Emmanuel Macron et Marine Le Pen préparent déjà 2032, Sébastien Lecornu le cachottier
Qui est le Premier ministre ? En fait, c’est une colle… Sébastien Lecornu est à Matignon, il vient d’arriver mais son sort paraît comme suspendu… Le second quinquennat d’Emmanuel Macron est décidément à nul autre pareil. Chaque semaine qui passe nous réserve de nouvelles surprises.

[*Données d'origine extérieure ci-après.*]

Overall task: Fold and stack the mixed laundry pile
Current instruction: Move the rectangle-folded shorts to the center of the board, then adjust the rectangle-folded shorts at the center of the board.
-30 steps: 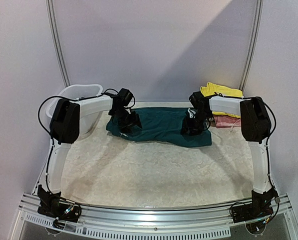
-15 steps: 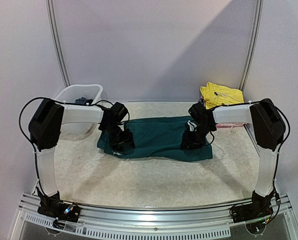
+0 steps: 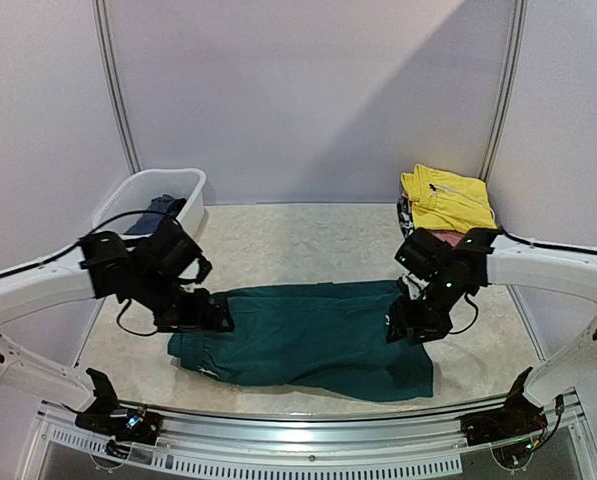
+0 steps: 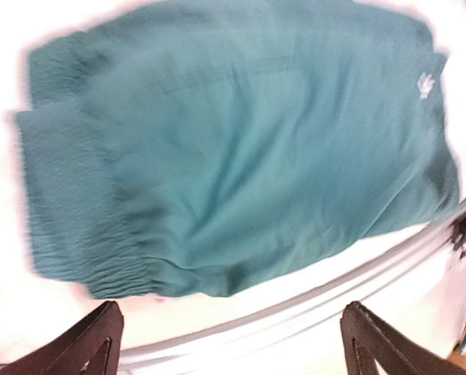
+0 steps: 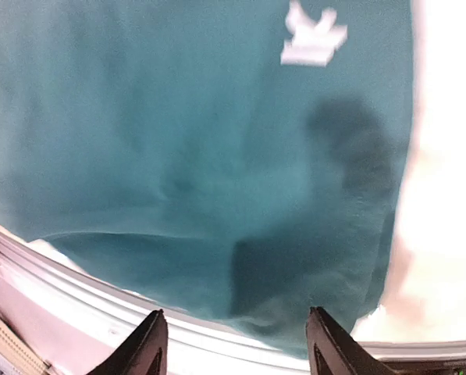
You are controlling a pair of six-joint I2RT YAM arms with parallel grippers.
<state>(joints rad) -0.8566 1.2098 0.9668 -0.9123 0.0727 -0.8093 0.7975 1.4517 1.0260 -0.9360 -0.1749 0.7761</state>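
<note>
Shorts [image 3: 308, 345] nearer, beneath left end effector [image 3: 210, 315]

**Three cameras on one table**

We had one camera fixed high behind the arms, looking forward and down over the whole table [image 3: 308, 235], with both arm bases [image 3: 118, 420] at its bottom edge. The other two rode on the wrists and looked down from close above. The left one looked past its fingertips [image 4: 92, 344] at nearly all of the teal shorts [image 3: 308, 345] and the near rail [image 4: 295, 308]. The right one hung closer, over the end with the white logo [image 5: 311, 35]. All three views shared the shorts.
</note>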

Les airpods de la discorde
Il n’y a pas que le voile dans les tribunes qui fasse polémique. Des députés n’hésitent plus à avoir des airpods dans les oreilles pendant que se déroulent les débats budgétaires. Par définition, ces appareils n’existaient pas quand le règlement a été écrit mais la bienséance voudrait qu’ils soient proscrits. En effet, l’interaction avec l’extérieur n’est pas autorisée au sein de l’hémicycle. Mais "la police n’est pas aisée", confie un conseiller de Yaël Braun-Pivet.
Lecornu le cachottier
Être ministre issu de LR et accepter la suspension de la réforme des retraites n’est pas chose aisée. Annie Genevard n’avait pas été informée par Sébastien Lecornu de son intention de procéder à ce geste destiné à amadouer le PS. Même la veille de sa déclaration de politique générale, le chef du gouvernement n’en avait rien dit à ses ministres réunis à Matignon. Le jour de la DPG, Annie Genevard apprend la suspension pendant le discours. "Tu étais au courant ?", demande-t-elle à son voisin, Jean-Pierre Farandou. "Oui, on y a travaillé", répond le nouveau ministre du Travail.
Gouverneur Gustin
La présence de Philippe Gustin comme directeur de cabinet de Sébastien Lecornu est en train de marquer de plus en plus la vie gouvernementale. "C’est un homme de qualité, original mais c’est aussi une brute, raconte un ministre. Lorsqu’il était préfet de Guadeloupe, on l’appelait gouverneur !"
Macron - Le Pen : même combat
Si 2027 est déjà dans toutes les têtes, deux auraient déjà 2032 dans leur viseur : Emmanuel Macron et Marine Le Pen, puisque l’un ne peut se représenter et l’autre sera probablement empêchée par la justice. Un ex-ministre et dirigeant Renaissance a déjà une petite idée de leur stratégie respective… qui se trouve être la même : "Ils seront encore jeunes en 2032 : est-ce que Le Pen a vraiment intérêt à ce que Bardella gagne en 2027 ? Je n’en suis pas sûr. Même chose pour le président : puisqu’il veut revenir, souhaite-t-il vraiment que quelqu’un de sa sensibilité gagne dans un an et demi ? On peut en douter."
Primaire : les doutes de Barnier
L’ancien Premier ministre est favorable à une candidature unique du "socle commun" en 2027. Il juge une telle configuration "nécessaire et vitale" pour assurer une qualification de ce camp politique au second tour de l’élection présidentielle. Michel Barnier se montre en revanche sceptique sur l’organisation d’une primaire. "Une batterie de sondages peut aider à la lucidité", juge-t-il.
Vieilles connaissances
Après le Grand Forum des libertés, au cours duquel Éric Ciotti avait fièrement brandi une tronçonneuse pour se donner un air de Javier Milei, le patron du parti Union des droites pour la République (UDR) organise, le 2 décembre, un colloque sur le coût de l’immigration. L’événement, ouvert à tous, devrait avoir lieu à la Maison de la Chimie, où le RN a présenté son contre-budget il y a quelques semaines. Le député UDR Charles Alloncle est chargé de préparer cette soirée. Et, fait amusant, l’ancien président de l’UMP Sciences Po connaît très bien un certain Charles Rodwell, député EPR et auteur d’un rapport remarqué sur le coût de l’accord franco-algérien de 1968 – ce dernier était son vice-président.